In the data below, find the line that contains "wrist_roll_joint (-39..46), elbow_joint" and the line that contains "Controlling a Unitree". Copy both, plus every line between them, exactly.

• Input data
....

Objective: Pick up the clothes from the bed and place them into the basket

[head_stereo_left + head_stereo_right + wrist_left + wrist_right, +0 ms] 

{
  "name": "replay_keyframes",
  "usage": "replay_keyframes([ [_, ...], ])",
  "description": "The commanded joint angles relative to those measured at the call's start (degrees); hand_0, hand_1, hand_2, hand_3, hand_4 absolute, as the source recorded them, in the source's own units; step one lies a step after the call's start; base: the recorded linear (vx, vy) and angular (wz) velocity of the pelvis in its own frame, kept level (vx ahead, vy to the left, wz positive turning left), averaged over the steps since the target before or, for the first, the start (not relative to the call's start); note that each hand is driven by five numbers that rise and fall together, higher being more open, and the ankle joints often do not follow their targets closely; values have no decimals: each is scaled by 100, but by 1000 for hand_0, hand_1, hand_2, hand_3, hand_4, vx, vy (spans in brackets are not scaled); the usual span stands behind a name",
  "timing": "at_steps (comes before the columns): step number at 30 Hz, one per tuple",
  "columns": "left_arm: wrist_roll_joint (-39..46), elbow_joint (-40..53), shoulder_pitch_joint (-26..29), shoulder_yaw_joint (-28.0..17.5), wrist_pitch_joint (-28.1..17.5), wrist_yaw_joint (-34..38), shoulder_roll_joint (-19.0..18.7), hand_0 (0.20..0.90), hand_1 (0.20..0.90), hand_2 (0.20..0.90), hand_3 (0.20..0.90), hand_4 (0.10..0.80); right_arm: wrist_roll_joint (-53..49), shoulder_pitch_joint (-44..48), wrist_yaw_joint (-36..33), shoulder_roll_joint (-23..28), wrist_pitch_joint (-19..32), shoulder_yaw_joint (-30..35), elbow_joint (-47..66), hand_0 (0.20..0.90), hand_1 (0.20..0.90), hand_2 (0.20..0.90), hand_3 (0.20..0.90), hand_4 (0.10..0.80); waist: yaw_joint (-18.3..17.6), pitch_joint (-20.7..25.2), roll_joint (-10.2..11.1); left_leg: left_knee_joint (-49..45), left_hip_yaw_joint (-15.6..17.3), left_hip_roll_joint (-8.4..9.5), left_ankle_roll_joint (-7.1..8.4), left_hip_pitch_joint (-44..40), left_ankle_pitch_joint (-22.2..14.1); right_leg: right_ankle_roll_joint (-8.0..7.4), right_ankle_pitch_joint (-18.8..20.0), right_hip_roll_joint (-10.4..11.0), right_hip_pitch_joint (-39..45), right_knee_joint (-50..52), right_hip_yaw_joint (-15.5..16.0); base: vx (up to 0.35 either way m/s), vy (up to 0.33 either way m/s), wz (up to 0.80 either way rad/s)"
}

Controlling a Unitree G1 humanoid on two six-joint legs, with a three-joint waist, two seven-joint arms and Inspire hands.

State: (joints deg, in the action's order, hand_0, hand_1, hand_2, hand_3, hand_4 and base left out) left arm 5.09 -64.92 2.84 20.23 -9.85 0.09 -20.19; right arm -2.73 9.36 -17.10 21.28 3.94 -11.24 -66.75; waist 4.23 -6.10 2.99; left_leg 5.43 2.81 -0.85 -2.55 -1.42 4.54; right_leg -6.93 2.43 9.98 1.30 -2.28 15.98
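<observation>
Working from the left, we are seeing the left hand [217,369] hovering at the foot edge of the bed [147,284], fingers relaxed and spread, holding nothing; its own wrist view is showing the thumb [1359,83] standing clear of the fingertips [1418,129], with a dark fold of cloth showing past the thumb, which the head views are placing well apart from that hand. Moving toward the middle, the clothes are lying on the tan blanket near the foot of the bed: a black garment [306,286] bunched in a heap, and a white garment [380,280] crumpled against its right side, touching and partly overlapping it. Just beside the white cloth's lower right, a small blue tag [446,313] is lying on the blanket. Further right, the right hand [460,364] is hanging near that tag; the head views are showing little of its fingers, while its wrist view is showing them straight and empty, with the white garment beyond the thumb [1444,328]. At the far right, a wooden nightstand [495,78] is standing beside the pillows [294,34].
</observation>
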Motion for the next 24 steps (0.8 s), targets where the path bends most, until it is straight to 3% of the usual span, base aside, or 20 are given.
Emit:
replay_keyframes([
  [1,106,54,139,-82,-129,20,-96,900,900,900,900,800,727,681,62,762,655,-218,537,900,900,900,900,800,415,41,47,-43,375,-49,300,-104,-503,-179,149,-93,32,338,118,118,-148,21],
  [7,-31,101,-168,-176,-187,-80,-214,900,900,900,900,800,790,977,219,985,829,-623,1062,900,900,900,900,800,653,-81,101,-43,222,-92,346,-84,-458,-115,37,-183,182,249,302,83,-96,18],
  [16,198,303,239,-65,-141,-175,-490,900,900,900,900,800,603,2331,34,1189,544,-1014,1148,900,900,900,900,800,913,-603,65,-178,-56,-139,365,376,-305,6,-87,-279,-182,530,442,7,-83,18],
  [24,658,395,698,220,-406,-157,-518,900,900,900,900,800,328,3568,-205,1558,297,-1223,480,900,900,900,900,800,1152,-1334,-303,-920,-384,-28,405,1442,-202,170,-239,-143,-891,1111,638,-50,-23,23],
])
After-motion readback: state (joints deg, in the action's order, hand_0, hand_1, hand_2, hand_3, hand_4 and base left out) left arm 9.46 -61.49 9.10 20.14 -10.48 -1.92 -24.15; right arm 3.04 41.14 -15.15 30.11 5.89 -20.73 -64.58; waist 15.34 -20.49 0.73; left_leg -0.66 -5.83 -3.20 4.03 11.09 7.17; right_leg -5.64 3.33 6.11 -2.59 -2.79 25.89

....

• Exercise response
  "columns": "left_arm: wrist_roll_joint (-39..46), elbow_joint (-40..53), shoulder_pitch_joint (-26..29), shoulder_yaw_joint (-28.0..17.5), wrist_pitch_joint (-28.1..17.5), wrist_yaw_joint (-34..38), shoulder_roll_joint (-19.0..18.7), hand_0 (0.20..0.90), hand_1 (0.20..0.90), hand_2 (0.20..0.90), hand_3 (0.20..0.90), hand_4 (0.10..0.80); right_arm: wrist_roll_joint (-53..49), shoulder_pitch_joint (-44..48), wrist_yaw_joint (-36..33), shoulder_roll_joint (-23..28), wrist_pitch_joint (-19..32), shoulder_yaw_joint (-30..35), elbow_joint (-47..66), hand_0 (0.20..0.90), hand_1 (0.20..0.90), hand_2 (0.20..0.90), hand_3 (0.20..0.90), hand_4 (0.10..0.80); waist: yaw_joint (-18.3..17.6), pitch_joint (-20.7..25.2), roll_joint (-10.2..11.1); left_leg: left_knee_joint (-49..45), left_hip_yaw_joint (-15.6..17.3), left_hip_roll_joint (-8.4..9.5), left_ankle_roll_joint (-7.1..8.4), left_hip_pitch_joint (-44..40), left_ankle_pitch_joint (-22.2..14.1); right_leg: right_ankle_roll_joint (-8.0..7.4), right_ankle_pitch_joint (-18.8..20.0), right_hip_roll_joint (-10.4..11.0), right_hip_pitch_joint (-39..45), right_knee_joint (-50..52), right_hip_yaw_joint (-15.5..16.0); base: vx (up to 0.35 either way m/s), vy (up to 0.33 either way m/s), wz (up to 0.80 either way rad/s)"
}

Controlling a Unitree G1 humanoid on two six-joint legs, with a three-joint waist, two seven-joint arms and Inspire hands.

The answer requires no additions.